> **What you should do**
Would you copy the lines below exactly and omit the images?

Segment Start: Dataset content

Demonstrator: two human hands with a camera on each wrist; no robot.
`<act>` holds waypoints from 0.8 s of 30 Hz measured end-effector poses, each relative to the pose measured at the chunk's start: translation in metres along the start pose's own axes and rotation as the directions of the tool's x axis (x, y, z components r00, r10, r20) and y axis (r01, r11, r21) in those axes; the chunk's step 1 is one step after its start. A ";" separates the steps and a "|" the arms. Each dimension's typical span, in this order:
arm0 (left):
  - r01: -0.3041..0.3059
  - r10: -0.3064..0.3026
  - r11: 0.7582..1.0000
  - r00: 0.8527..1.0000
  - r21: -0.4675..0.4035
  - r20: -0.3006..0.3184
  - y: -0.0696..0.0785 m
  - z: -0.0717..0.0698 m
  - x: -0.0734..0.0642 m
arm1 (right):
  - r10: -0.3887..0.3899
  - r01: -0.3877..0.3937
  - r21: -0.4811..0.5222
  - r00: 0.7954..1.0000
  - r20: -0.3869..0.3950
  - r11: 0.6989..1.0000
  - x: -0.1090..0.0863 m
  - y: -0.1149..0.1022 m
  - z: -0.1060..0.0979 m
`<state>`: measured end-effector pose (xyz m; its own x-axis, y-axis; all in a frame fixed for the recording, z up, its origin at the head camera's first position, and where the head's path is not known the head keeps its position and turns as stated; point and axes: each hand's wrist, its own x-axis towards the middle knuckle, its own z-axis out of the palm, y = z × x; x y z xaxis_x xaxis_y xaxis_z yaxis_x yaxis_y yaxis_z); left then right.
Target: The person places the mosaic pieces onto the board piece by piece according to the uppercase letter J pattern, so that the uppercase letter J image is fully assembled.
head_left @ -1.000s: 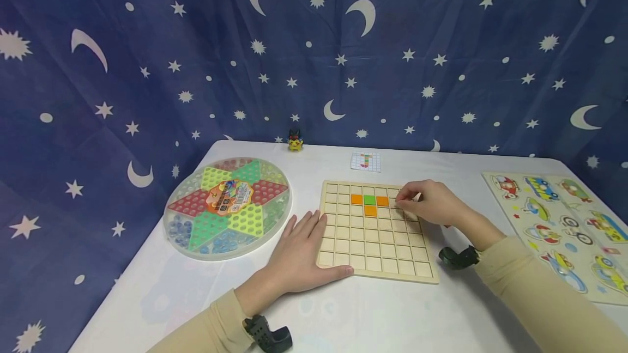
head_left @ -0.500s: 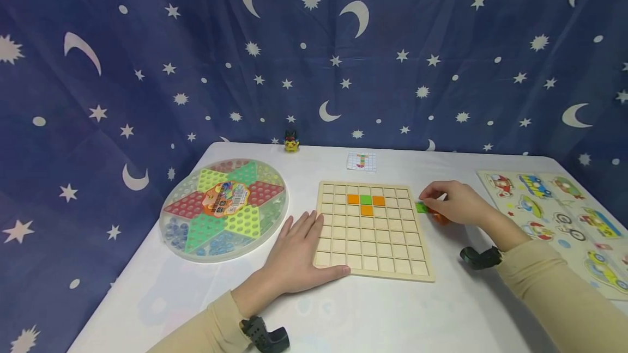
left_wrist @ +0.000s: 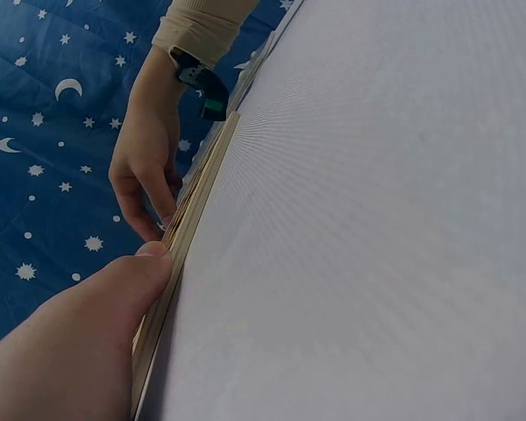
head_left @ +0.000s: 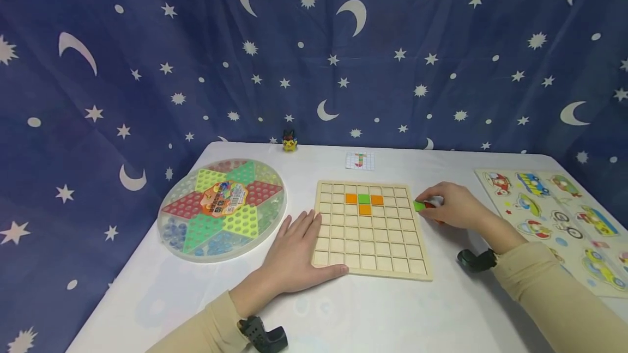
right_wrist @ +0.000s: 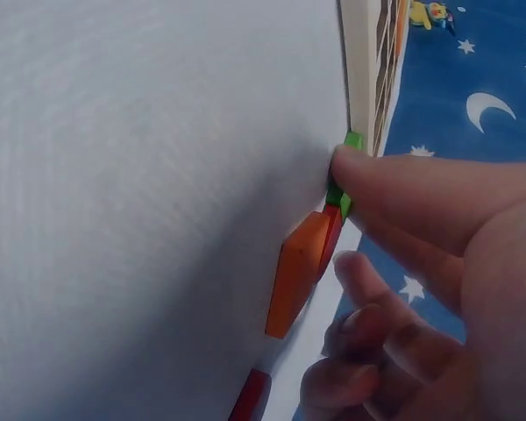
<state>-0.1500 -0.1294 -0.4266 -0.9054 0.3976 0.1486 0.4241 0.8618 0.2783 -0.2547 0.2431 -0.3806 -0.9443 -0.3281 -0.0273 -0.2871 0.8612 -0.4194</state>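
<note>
A wooden grid board lies flat on the table, with three orange tiles and a green tile set in its upper cells. My left hand rests with straight fingers along the board's left side, its thumb on the near edge. Just right of the board, my right hand pinches a loose green tile between thumb and finger. Beside that tile are an orange block and a red one; another red piece lies nearer.
To the left stands a round Chinese checkers set under a clear cover. A small gridded card with a coloured pattern and a yellow figurine sit at the back. Picture puzzle boards cover the right side.
My right hand has moved right, off the board's upper right cells to the loose pieces beside it, and now pinches a green tile. My left hand has stayed on the board.
</note>
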 end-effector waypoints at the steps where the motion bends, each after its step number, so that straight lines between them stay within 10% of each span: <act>1: 0.002 -0.002 1.000 1.000 0.001 -0.003 0.000 0.000 0.000 | 0.006 -0.006 0.012 1.000 -0.002 1.000 0.000 -0.001 -0.001; 13: 0.004 -0.004 1.000 1.000 -0.002 -0.011 0.001 -0.004 -0.001 | 0.054 -0.043 0.277 0.998 -0.030 0.960 0.003 -0.022 -0.006; 24: 0.006 -0.006 1.000 1.000 0.000 0.004 0.001 -0.001 0.001 | -0.104 0.083 0.268 0.993 0.065 0.960 0.012 -0.063 0.022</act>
<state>-0.1506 -0.1286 -0.4249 -0.9081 0.3935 0.1434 0.4186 0.8641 0.2794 -0.2443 0.1767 -0.3748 -0.8971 -0.4399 -0.0423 -0.3106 0.6957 -0.6478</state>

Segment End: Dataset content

> **Response area**
Demonstrator: two human hands with a camera on each wrist; no robot.
`<act>` holds waypoints from 0.8 s of 30 Hz measured end-effector poses, each relative to the pose measured at the chunk's start: translation in metres along the start pose's own axes and rotation as the directions of the tool's x axis (x, y, z components r00, r10, r20) and y axis (r01, r11, r21) in those axes; the chunk's step 1 is one step after its start. A ";" separates the steps and a "|" the arms. Each dimension's typical span, in this order:
arm0 (left):
  - r01: -0.3041..0.3059
  - r10: -0.3064..0.3026
  - r11: 0.7582..1.0000
  - r00: 0.8527..1.0000
  - r21: -0.4675..0.4035
  - r20: -0.3006..0.3184
  - y: -0.0696..0.0785 m
  - z: -0.0717..0.0698 m
  - x: -0.0734..0.0642 m
arm1 (right):
  - r10: -0.3887..0.3899
  - r01: -0.3877..0.3937
  - r21: -0.4811..0.5222
  - r00: 0.7954..1.0000
  - r20: -0.3869..0.3950
  - r11: 0.6989..1.0000
  - x: -0.1090..0.0863 m
  - y: -0.1149..0.1022 m
  - z: -0.1060..0.0979 m
`<state>`: measured end-effector pose (xyz m; its own x-axis, y-axis; all in a frame fixed for the recording, z up, its origin at the head camera's first position, and where the head's path is not known the head keeps its position and turns as stated; point and axes: each hand's wrist, its own x-axis towards the middle knuckle, its own z-axis out of the palm, y = z × x; x y z xaxis_x xaxis_y xaxis_z yaxis_x yaxis_y yaxis_z); left then right.
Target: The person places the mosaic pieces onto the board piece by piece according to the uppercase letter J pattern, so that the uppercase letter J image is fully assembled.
head_left @ -1.000s: 
head_left @ -0.500s: 
left_wrist @ +0.000s: 
head_left @ +0.000s: 
right_wrist @ +0.000s: 
<state>-0.1500 -0.1294 -0.4266 -0.9054 0.3976 0.1486 0.4241 0.8618 0.2783 -0.2547 0.2431 -0.3806 -0.9443 -0.3281 -0.0273 -0.2871 0.8612 -0.4194</state>
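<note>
A wooden grid board lies flat on the table, with three orange tiles and a green tile set in its upper cells. My left hand rests with straight fingers along the board's left side, its thumb on the near edge. Just right of the board, my right hand pinches a loose green tile between thumb and finger. Beside that tile are an orange block and a red one; another red piece lies nearer.
To the left stands a round Chinese checkers set under a clear cover. A small gridded card with a coloured pattern and a yellow figurine sit at the back. Picture puzzle boards cover the right side.
My right hand has moved right, off the board's upper right cells to the loose pieces beside it, and now pinches a green tile. My left hand has stayed on the board.
</note>
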 end-effector waypoints at the steps where the motion bends, each after its step number, so that straight lines between them stay within 10% of each span: <act>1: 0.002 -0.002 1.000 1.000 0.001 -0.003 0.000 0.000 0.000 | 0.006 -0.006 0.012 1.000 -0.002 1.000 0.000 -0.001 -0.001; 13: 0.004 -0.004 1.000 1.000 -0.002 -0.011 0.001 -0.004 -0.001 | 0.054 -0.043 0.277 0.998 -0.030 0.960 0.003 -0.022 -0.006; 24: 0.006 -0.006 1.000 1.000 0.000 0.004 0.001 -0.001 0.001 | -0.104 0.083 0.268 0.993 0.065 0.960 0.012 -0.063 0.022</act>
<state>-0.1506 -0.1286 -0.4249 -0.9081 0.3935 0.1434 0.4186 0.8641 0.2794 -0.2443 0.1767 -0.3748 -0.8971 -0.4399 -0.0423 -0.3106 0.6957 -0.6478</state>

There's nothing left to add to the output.